Quando a querida editora do Bolsa me convidou para ser colunista de "Amor e sexo", na mesma hora pensei: "adoro". Fora fazer, bom mesmo é falar sobre. Como não fica bem entre pessoas que não se conhecem, trato de me apresentar: oi, meu nome é Rosana, sou brasileira, carioca, casada, branca, muito branca, sardenta, muito sardenta, comprida e tudo o que eu quero é ser amada - já falei? Quando estou apaixonada, sou um fiasco: me torno imediatamente mais burra, não sossego enquanto não dou presentes mirabolantes e abraços apertados de mais de trinta segundos. Quando fico triste, não consigo disfarçar. Se preciso esquecer, dói. Quando fico nervosa, tremo e/ou gaguejo e/ou esqueço todas as palavras do dicionário. Quando estou na TPM, quero matar ou morrer. Quando choro, fico com o nariz vermelho.
Sou tímida nos três primeiros minutos de conversa. Fico sem-vergonha depois de três copos. Conto segredos depois de três parágrafos. Abaixo a guarda no terceiro beijo - caso o primeiro me faça contrair o abdome. O primeiro sutiã, a primeira transa, a primeira vez em que te disse "eu te amo" são estréias inesquecíveis. Continuo virgem de ir ao cinema sozinha, virgem de Europa (exceto Paris) e era virgem de escrever coluna, até começar o primeiro parágrafo. Ainda bem que ainda nos restam muitas virgindades, ou a vida poderia ser mais curta.
Parágrafo dos segredos: adoro enfiar a blusa do pijama pra dentro da calça; quando acho que a noite vai ser chata, viro uma dose de vodka antes de sair de casa; gosto de ler sem nada, pegando um ventinho; já traí, já fui traída e prefiro a primeira.
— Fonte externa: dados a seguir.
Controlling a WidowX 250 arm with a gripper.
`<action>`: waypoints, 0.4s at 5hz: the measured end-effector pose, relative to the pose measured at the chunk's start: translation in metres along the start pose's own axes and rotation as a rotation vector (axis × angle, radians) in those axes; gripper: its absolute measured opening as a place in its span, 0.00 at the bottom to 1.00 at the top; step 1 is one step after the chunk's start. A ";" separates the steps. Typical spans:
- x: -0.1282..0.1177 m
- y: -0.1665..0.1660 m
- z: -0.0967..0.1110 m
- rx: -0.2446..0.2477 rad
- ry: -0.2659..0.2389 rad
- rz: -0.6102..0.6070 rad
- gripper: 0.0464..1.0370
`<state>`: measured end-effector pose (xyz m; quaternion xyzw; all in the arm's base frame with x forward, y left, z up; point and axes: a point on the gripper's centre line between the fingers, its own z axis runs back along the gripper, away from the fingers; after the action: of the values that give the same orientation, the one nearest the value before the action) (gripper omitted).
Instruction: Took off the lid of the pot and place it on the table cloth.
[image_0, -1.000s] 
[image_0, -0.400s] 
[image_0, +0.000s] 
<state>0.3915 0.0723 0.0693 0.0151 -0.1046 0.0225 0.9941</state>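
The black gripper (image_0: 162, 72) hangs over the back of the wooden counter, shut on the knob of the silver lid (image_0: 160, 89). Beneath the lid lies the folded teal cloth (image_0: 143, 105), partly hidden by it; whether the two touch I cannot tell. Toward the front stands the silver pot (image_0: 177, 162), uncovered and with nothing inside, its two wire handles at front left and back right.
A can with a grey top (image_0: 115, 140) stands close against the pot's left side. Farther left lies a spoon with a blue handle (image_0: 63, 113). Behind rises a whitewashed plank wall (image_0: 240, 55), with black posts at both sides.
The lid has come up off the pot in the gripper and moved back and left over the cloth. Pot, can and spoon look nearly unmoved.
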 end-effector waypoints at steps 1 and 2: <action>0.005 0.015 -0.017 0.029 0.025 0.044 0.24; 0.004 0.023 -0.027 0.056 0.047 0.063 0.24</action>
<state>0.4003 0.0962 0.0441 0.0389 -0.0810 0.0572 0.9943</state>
Já fiz uma cirurgia plástica e não escondo de ninguém. Não, não botei silicone. Gostaria de tatuar um botão de rosa fechado, com o caule comprido e coberto de espinhos, mas ainda não tomei coragem. Não sei falar sobre rock nem sobre política. Adoro dirigir e não suporto co-piloto. Gosto de pilotar o fogão e usar todas as trempes. Uma de minhas especialidades é uma bela massa ao molho gorgonzola, acompanhando um bife alto. Na Páscoa, fiz um filé de peixe com farofa de banana e batatas cozidas ao alecrim, que tive a audácia de chamar de "Peixe da Rosana".
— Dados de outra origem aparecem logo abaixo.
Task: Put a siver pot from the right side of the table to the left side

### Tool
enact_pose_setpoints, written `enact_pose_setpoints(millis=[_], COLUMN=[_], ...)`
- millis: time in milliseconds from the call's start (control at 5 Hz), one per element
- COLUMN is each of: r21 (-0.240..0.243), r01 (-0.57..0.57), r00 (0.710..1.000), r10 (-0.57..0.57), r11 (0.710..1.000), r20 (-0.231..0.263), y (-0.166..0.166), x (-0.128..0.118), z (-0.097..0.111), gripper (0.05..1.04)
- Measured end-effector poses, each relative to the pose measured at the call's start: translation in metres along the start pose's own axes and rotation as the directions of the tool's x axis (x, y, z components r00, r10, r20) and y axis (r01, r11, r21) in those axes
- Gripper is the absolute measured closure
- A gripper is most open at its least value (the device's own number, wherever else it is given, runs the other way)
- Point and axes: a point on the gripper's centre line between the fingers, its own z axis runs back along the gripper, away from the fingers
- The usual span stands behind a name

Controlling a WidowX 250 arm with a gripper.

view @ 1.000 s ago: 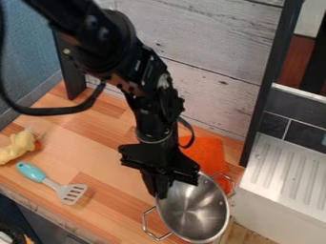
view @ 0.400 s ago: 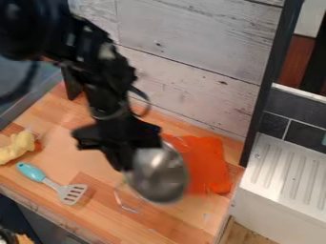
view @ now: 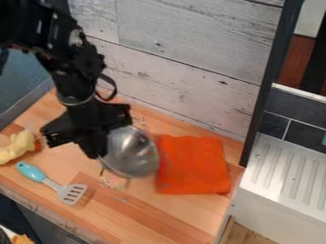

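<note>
Hanging tilted from the claw (view: pixel 96 153), silver pot (view: pixel 134 153), gripped by its rim

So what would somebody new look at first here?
Probably the bright orange cloth, spread out on the right part of the table. Next, the black gripper left of the middle, holding a shiny, tilted silver pot. Then maybe the turquoise-handled spatula, front left.

From my end, the spatula (view: pixel 51 184) is on the left of the table (view: pixel 159 217), cloth (view: pixel 194 167) on the right, pot (view: pixel 132 153) between them. Wall (view: pixel 185 62)'s behind.
</note>
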Motion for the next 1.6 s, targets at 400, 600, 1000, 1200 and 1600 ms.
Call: enact_pose_setpoints(millis=[400, 600, 1000, 1200, 1600], r21=[0.041, 0.030, -0.001, -0.021, -0.037], r01=[-0.322, -0.426, -0.582, -0.597, -0.601], r00=[0.945, 0.899, 0.798, 0.783, 0.781], r10=[0.319, 0.420, 0.571, 0.588, 0.596], r11=[0.946, 0.904, 0.813, 0.802, 0.798], r20=[0.078, 0.127, 0.194, 0.201, 0.186], y=[0.020, 0.036, 0.059, 0.058, 0.051], x=[0.031, 0.050, 0.071, 0.076, 0.085], z=[0.000, -0.004, -0.030, -0.044, -0.065], gripper=[1.021, 1.023, 1.024, 1.024, 1.024])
Nunca participei de uma dinâmica de grupo, mas imagino que levantaria de minha cadeira e, gaguejando, engataria um dos parágrafos acima, que eu teria decorado no carro, na tentativa de fazer graça de mim mesma e de me fazer amável, até perceber a boca escancarada do examinador, quando então apressaria o ponto final e me sentaria encabulada, certa de ter perdido a vaga.
Já repeti para o espelho retrovisor frases que nunca usei para conquistar homens que jamais me deram bola e em tempo algum fizeram falta - salvo um domingo de chuva, debaixo das cobertas, às seis da tarde. Incrível como a temperatura lá fora interfere nos sentimentos dentro do meu peito. Hoje está nublado: dia de usar meia e sentir saudade.
Oi, eu sou a Rosana, nova colunista do Bolsa, roteirista de tevê, boa filha, boa ouvinte e amante carinhosa. Quero emagrecer dois quilos, não tenho nenhuma roupa que preste no armário, defendo que os clichês não o são por acaso, meu cartão de crédito estourou e o esmalte da unha do meu dedo indicador descascou - era vermelho volúpia.
Pronto, perdi. Essa foi a minha primeira vez. Me examino de cima a baixo e poderia jurar que estou idêntica. Primeira vez é assim mesmo: expectativa no céu, realidade nua e crua - quando eu fui pra esquerda, ele foi pra direita, eu queria fechar mas ele manteve, cheiro de saliva, tremor de vogais e consoantes engasgadas numa face rubra. Muito prazer.